Now going toatlly a different way striping all the cement render and gypsum plaster off all the walls ....going with lime mortar lime render lime plaster and installing wall duct mounted dehumidifeirs upstairs and downstairs which work automatic to humidity rate..stripping all paint inside and outside including wood and using clay based paints only for walls and linseed oil based paints on all wood work. will use woodwool boards for insulation.

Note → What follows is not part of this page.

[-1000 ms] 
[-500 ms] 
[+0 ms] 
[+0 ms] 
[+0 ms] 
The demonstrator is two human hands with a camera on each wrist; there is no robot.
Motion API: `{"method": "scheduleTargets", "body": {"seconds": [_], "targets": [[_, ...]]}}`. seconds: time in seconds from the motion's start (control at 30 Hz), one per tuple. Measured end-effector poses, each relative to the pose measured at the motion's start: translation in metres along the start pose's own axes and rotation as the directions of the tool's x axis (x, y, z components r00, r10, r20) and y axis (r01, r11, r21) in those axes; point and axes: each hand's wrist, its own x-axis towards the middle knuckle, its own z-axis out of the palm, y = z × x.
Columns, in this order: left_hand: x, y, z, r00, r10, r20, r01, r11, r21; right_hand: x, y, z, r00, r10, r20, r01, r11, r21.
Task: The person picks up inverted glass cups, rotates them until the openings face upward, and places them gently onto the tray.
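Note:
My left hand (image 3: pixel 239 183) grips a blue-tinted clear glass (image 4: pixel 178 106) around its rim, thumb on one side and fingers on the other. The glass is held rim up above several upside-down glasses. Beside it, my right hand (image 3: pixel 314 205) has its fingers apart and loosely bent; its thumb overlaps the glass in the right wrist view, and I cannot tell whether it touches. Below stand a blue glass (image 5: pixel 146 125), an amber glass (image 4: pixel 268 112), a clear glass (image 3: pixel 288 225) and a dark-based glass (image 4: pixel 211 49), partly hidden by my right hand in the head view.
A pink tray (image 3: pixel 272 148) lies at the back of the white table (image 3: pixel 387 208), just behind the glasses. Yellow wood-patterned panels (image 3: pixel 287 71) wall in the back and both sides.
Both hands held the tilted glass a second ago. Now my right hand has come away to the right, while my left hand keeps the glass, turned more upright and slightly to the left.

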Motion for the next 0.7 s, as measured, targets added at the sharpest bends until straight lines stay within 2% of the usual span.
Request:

After getting a paid surveyor visit from english heritage surveyor cost £900 (well worth the money) he explained to me modern building techniques do not work on older buildings and are infact very harmfull all modern paints now contain plastic which basically trap moister in old stone buildings.

 

Cement render did not happen till the 1920,s (cheap)onward and also trap moisture gypsum plaster and gypsum plaster boards(cheap) are even more harmfull to older buildings the stone and the house needs to breathe.

Also will not be using any plastic fillers on wood etc will be using oakum.

 

Infact he said the whole damp proof industry in the uk is a rip off and does not exist in anyother first world country in the world....

 

For anyone else undertaking a similar project please read this article it's very educational.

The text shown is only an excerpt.